> Work task: Output range, inclusive: from the line containing "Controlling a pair" to the line containing "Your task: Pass". Restate those lines from the data below word for word and only those.

> Collected data:

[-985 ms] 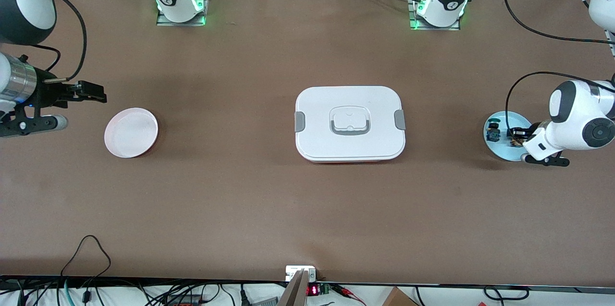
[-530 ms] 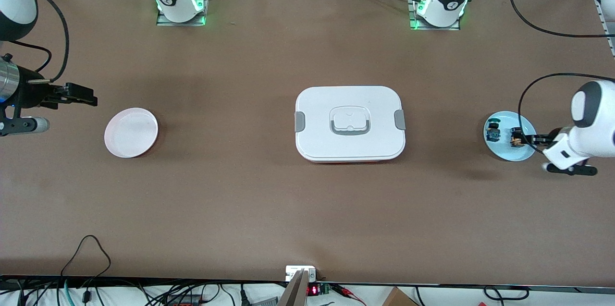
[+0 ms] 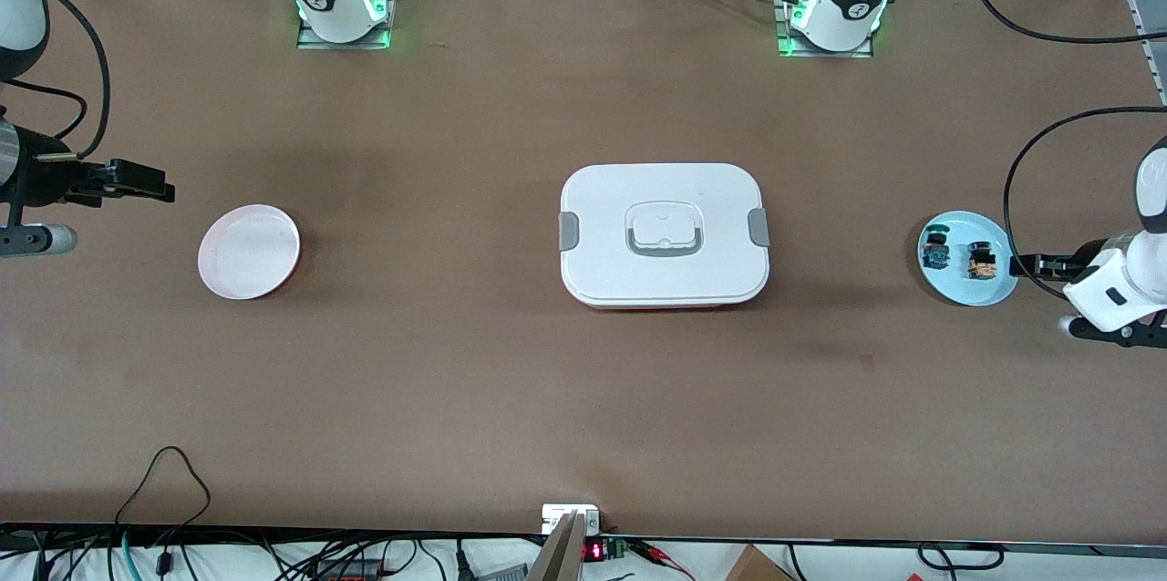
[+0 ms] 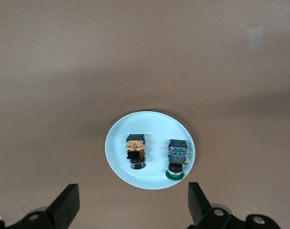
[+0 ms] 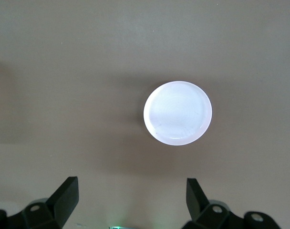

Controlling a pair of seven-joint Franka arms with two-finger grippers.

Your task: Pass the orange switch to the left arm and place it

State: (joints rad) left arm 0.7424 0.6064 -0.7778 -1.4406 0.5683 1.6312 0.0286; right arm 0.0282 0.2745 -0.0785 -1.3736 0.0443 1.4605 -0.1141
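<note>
The orange switch lies on a light blue plate at the left arm's end of the table. It also shows in the left wrist view, on the same plate. My left gripper is open and empty, just off the plate's rim toward the table's end; in its wrist view both fingers stand clear of the plate. The white box sits closed at the table's middle. My right gripper is open and empty above the right arm's end; its wrist view shows bare table between the fingers.
A blue-and-green switch lies beside the orange one on the same plate, and shows in the left wrist view. An empty pale pink plate sits near the right gripper and shows in the right wrist view. Cables run along the table's near edge.
My left gripper has drawn back from over the blue plate toward the table's end, leaving both switches on it. My right gripper has also drawn back toward its end of the table.
</note>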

> Output for this exercise:
Controlling a pair of seven-joint Franka arms with two-finger grippers.

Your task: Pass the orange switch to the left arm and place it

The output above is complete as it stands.